Keep only the lines from the top of the listing through the one with "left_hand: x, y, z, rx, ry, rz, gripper", and reproduce them unaltered.

• **Provided material**:
*** Begin section ***

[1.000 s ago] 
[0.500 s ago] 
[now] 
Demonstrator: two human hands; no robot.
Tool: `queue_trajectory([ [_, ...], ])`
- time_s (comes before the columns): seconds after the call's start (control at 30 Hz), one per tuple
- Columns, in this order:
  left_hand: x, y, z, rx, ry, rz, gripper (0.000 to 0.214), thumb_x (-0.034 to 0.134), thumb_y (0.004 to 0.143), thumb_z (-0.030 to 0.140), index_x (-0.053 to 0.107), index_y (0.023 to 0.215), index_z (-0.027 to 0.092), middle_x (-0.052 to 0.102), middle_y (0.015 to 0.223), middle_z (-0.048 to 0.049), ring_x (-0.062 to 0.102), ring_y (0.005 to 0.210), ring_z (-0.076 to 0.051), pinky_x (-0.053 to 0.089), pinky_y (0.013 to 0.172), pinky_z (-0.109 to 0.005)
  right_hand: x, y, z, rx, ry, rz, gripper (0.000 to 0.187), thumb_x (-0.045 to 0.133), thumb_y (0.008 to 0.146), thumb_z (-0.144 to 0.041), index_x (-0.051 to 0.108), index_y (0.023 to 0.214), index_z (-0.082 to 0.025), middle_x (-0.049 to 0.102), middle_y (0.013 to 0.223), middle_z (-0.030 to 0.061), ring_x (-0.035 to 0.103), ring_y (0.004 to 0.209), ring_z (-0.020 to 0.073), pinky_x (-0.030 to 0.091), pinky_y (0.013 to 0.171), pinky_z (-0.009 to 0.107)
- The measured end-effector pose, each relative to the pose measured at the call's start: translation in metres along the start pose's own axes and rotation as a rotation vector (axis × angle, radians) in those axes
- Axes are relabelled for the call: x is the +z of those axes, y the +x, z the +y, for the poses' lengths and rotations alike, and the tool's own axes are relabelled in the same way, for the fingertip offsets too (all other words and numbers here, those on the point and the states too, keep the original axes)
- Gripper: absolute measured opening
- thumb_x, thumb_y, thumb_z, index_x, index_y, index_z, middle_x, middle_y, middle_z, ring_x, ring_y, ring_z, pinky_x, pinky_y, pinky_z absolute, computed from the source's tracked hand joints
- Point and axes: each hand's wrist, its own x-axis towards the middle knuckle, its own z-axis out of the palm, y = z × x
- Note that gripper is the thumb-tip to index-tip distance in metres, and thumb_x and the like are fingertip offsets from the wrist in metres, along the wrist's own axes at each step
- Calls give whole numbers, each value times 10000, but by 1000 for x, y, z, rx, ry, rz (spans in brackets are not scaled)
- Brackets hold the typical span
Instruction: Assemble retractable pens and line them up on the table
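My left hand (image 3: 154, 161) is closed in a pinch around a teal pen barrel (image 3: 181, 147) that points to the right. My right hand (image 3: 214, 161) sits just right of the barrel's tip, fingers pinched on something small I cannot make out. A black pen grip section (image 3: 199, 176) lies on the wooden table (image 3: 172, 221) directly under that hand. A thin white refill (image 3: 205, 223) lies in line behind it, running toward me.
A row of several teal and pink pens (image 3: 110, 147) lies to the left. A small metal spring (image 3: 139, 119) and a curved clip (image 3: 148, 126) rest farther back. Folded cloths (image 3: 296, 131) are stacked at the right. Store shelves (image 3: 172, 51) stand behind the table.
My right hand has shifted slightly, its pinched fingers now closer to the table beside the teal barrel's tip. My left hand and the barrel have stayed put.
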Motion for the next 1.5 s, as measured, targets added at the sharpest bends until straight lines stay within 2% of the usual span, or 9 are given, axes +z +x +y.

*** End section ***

• **Written answer**:
[1.000 s ago] 
[0.500 s ago] 
[now] 
Demonstrator: two human hands; no robot.
Tool: `queue_trajectory([ [_, ...], ])`
- time_s (comes before the columns): seconds after the call's start (control at 30 Hz), one per tuple
- Columns, in this order:
  left_hand: x, y, z, rx, ry, rz, gripper (0.000 to 0.214), thumb_x (-0.034 to 0.134), thumb_y (0.004 to 0.143), thumb_z (-0.030 to 0.140), index_x (-0.053 to 0.107), index_y (0.023 to 0.215), index_z (-0.027 to 0.092), middle_x (-0.052 to 0.102), middle_y (0.015 to 0.223), middle_z (-0.048 to 0.049), ring_x (-0.062 to 0.102), ring_y (0.005 to 0.210), ring_z (-0.076 to 0.051), pinky_x (-0.053 to 0.089), pinky_y (0.013 to 0.172), pinky_z (-0.109 to 0.005)

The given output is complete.